Recently, I was made aware of a paper in which I was acknowledged. This came as quite a surprise; I had only spoken with this group as a single email following a post on secret.club. In essence, Leo (i.e., Ao Li from the paper) reached out as we had quite the topic collision -- the effect of mutating bytes which are then interpreted as structured data.

In the secret.club post in mid-2024, I detailed the effect of using mutations on bytes from which structure is derived. The effect that I observed is that the mutation distance by structure was often very large when compared to the mutation distance by bytes. In other words: a small byte mutation leads to a large mutation of how the data is interpreted by the program under test. There, I referred to this problem as the "data reinterpretation problem", wherein a byte mutation affects some early subsequence that causes the subsequent bytes to be interpreted differently. I was certainly not the first to call out this problem; the registered report version of the paper arrived several months before my post and deemed this the "havoc effect". In my case, I was referring both to when structure was derived (i.e., a structure "parsed" from a random byte sequence) and when the bytes themselves were parsed by the target, but the effect is observed in both cases. Though we both discussed this problem sometime in the middle of last year, this is an issue which has plagued fuzzing for some time.

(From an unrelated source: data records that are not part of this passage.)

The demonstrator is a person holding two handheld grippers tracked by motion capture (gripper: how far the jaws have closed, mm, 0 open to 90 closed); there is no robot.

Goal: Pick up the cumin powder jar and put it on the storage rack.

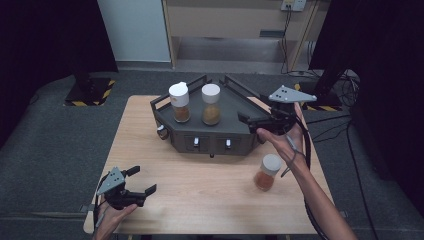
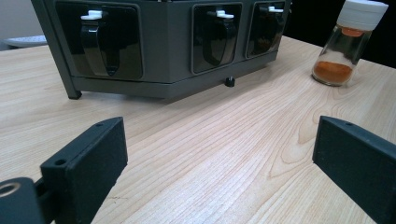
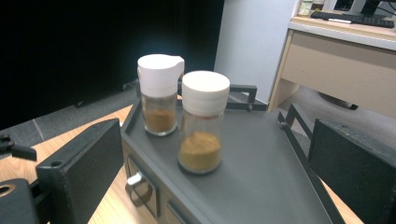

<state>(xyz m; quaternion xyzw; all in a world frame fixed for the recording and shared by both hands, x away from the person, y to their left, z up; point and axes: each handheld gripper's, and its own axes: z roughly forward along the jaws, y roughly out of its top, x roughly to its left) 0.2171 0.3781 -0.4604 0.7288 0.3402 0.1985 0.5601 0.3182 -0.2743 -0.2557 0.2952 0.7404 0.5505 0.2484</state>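
Two spice jars (image 1: 179,102) (image 1: 211,104) already stand on the grey rack (image 1: 235,131) at the far side of the bench (image 1: 200,200); a third jar (image 1: 267,172) waits near right. Both the right gripper (image 1: 250,122), over the rack, and the left gripper (image 1: 141,180) have released, empty jaws.

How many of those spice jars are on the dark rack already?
Two jars stand on the rack. In hand: nothing; the right gripper hovers open at the rack's edge. Left: a third jar on the table. The left gripper waits open.
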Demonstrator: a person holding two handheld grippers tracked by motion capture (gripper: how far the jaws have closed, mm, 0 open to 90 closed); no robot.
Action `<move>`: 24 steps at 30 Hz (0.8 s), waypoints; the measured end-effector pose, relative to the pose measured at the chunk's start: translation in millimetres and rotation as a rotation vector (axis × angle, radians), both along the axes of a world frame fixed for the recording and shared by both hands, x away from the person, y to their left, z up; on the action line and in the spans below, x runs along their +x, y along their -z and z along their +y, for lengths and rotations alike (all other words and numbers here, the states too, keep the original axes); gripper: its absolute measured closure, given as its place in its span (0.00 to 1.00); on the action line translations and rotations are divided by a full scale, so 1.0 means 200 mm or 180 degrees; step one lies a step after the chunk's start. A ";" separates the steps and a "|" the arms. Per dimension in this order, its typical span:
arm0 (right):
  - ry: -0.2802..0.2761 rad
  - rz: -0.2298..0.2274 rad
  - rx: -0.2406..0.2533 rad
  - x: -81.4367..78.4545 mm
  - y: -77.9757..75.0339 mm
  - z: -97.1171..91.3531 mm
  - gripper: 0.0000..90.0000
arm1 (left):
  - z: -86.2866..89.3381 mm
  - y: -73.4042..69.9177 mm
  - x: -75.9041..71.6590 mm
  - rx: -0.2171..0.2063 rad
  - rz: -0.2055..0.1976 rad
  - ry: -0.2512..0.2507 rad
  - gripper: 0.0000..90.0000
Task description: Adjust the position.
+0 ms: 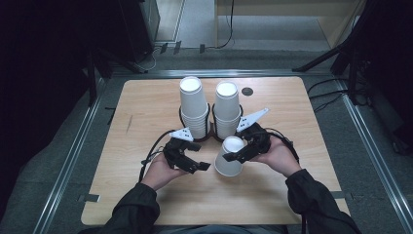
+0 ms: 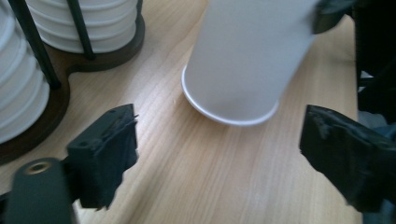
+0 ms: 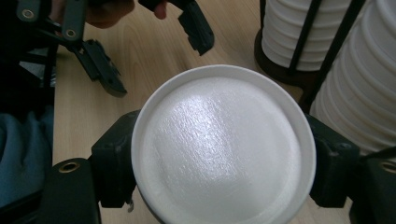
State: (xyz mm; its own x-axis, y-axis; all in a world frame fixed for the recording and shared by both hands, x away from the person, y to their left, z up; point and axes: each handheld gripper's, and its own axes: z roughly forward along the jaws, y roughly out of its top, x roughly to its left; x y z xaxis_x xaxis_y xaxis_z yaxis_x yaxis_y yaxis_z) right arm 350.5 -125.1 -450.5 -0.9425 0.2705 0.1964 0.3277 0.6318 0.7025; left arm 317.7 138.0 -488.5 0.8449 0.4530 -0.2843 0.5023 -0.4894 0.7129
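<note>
High view: your right gripper (image 1: 233, 157) is clamped on a white cup (image 1: 230, 157) that stands upside down, base up, on the wooden table (image 1: 146, 107), near the middle and slightly tilted; your right hand (image 1: 278, 157) comes in from the near right. Your left gripper (image 1: 197, 157) sits just left of the cup, jaws apart, nothing between them, left hand (image 1: 158, 171) behind it. Beyond the cup, two tall stacks of white cups (image 1: 194, 108) stand side by side in a dark rack (image 1: 211, 130) at the far middle of the table. Left gripper view: your two black jaws stand wide apart and bare over the wood; the cup (image 2: 243, 60) lies ahead between them, rim on the table, not touched by either jaw. The rack's brown base (image 2: 60, 93) and stacked cups (image 2: 18, 98) sit at far left. Right gripper view: the cup's round white base (image 3: 223, 148) faces you, and your jaws press its wall from both sides. Your left gripper (image 3: 140, 51) hangs open beyond it at upper left; the stacks (image 3: 359, 88) stand at right
</note>
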 end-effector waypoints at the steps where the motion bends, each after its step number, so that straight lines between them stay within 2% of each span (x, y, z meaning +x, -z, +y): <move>1: -0.0030 -0.0015 0.0028 -0.01 0.00 0.01 0.28 | -0.01 0.01 0.00 0.0011 -0.0012 0.0056 0.11; 5: -0.0060 -0.0040 0.0050 -0.02 -0.01 0.03 0.28 | -0.05 0.02 -0.01 0.0117 -0.0048 0.0207 0.05; 7: -0.0070 -0.0035 0.0094 -0.03 -0.02 0.04 0.28 | -0.07 0.02 -0.01 0.0169 -0.0024 0.0261 0.03; 10: -0.0100 0.0006 0.0190 -0.03 -0.03 0.05 0.28 | -0.09 0.02 -0.02 0.0108 0.0001 0.0343 0.01; 14: -0.0151 0.0032 0.0296 -0.05 -0.04 0.07 0.28 | -0.12 0.02 -0.03 0.0097 -0.0061 0.0423 0.01; 17: -0.0157 0.0070 0.0404 -0.05 -0.06 0.08 0.28 | -0.15 0.03 -0.04 0.0154 -0.0080 0.0430 0.00; 19: -0.0157 0.0039 0.0428 -0.06 -0.07 0.08 0.28 | -0.17 0.04 -0.05 0.0194 -0.0121 0.0443 0.00; 24: -0.0179 0.0080 0.0502 -0.06 -0.09 0.09 0.28 | -0.19 0.04 -0.05 0.0103 -0.0117 0.0419 0.00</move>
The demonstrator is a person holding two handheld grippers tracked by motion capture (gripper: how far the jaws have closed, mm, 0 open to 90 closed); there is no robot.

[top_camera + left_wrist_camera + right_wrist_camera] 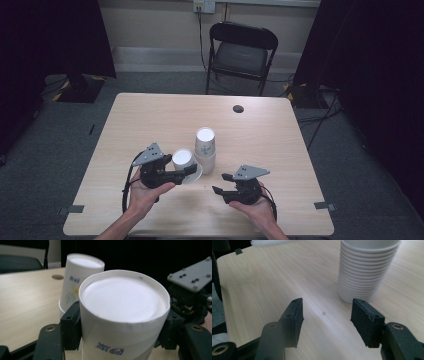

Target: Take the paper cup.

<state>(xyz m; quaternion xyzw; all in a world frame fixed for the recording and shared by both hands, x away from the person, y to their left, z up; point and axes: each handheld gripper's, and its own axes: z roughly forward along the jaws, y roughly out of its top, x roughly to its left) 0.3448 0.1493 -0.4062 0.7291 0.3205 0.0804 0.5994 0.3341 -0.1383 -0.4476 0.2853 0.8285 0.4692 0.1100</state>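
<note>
The left gripper (186,171) is clamped on a single paper cup (184,161); in the left gripper view both black jaws press the cup's (122,315) white wall from either side, and the cup is held upside down, its flat closed base facing up and blue print showing low on its side; its inside cannot be seen. In the high view this cup sits just left of the cup stack (205,149), near the middle of the table (150,115), and whether its rim touches the tabletop or the stack cannot be told.

The stack stands mouth-down on the table; in the right gripper view its many nested rims (364,277) form a ribbed white column resting on the wood; the topmost cup's base faces up and carries a faint blue and yellow print (75,282).

The right gripper (224,183) lies to the right of the stack and apart from it; its jaws stand partly open with nothing between them but bare tabletop, the stack lying just beyond the right-hand jaw.

A black folding chair (240,52) stands beyond the far edge of the table.
</note>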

Caroline Lemieux, one of the authors on the paper, noted this back in SBFT'23 -- though specifically in the context of deriving data from random bytes, like in the original Zest work. This was the first time I had seen someone specifically call out this effect; I had previously encountered it with arbitrary [1] [2] back in 2022 and was very happy to see it discussed. Arbitrary itself was released a bit before the original Zest paper (2018 vs 2019), but the havoc effect was already observed in practice shortly after. Going a bit further back and broadening our scope from fuzzing, I think we could easily argue that the havoc effect was something used by design in certain search algorithms in the early 2000s. But to quantify this effect is certainly new, and exceptionally valuable. I think I'll do some experiments to measure the havoc effect on other grammars using arbitrary and a grammar fuzzer I've been working on for a while.

I'm really happy to both see this paper and be acknowledged in it. I'm pleasantly surprised to hear that my single email was enough to be acknowledged, and I'm also very happy to see that my other post about fuzzing was also of value to the work. I think the paper is excellent and opens up several new cans of worms for folks doing fuzzing.

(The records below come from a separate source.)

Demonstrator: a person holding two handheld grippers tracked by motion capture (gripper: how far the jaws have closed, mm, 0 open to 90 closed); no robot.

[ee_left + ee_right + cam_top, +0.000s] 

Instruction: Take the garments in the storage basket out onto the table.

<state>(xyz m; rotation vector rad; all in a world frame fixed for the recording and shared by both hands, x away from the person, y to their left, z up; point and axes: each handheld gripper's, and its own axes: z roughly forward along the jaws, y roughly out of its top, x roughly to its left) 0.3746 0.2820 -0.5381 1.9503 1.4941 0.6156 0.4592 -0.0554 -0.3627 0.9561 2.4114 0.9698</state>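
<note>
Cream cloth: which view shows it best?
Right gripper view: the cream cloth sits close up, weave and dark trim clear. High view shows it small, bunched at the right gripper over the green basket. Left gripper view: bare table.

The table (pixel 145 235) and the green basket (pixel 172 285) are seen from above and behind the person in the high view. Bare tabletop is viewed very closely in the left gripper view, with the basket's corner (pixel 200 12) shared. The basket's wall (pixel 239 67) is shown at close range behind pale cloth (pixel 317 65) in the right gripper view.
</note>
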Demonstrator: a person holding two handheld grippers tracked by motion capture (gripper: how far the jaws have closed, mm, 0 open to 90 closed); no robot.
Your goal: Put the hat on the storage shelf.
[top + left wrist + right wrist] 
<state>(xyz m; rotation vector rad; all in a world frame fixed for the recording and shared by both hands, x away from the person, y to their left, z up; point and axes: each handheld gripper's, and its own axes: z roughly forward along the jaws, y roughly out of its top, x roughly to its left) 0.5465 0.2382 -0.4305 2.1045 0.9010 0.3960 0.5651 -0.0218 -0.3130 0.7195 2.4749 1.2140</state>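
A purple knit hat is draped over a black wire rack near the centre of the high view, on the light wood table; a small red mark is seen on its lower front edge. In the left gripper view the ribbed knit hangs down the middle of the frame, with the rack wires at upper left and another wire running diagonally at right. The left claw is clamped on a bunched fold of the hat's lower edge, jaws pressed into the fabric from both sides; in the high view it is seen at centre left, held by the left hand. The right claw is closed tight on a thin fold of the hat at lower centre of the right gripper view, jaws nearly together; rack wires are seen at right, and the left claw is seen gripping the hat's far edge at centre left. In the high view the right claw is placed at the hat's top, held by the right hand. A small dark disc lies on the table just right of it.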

Where the paper only deals with mutation of the random sequences from which the inputs are derived, there is clearly a similar effect when mutating an input directly. Can we quantify the effect on how differently an input is interpreted by a program directly? Perhaps we can use this to improve our ability not only to make our generators better, but also to improve our grammar mining ability -- and utilize the havoc effect itself as an exploration strategy.

Similarly, can we identify when the havoc effect occurs and then correct the input afterward? The havoc effect often occurs because early sequences are reinterpreted, leading to a change in how the remainder of the input is interpreted. As a result, even if we end up in a new code region, the reinterpreted segment of the input may no longer be well-formed. Perhaps we can use this knowledge to guide explore/exploit search strategies to only apply mutations that will lead to the havoc effect when exploring, and then "correct" the reinterpreted parts of the input by mutation during exploitation.

Regardless of how it ends up being used, this is a clear win and will very likely lead to new research on how to fuzz programs better.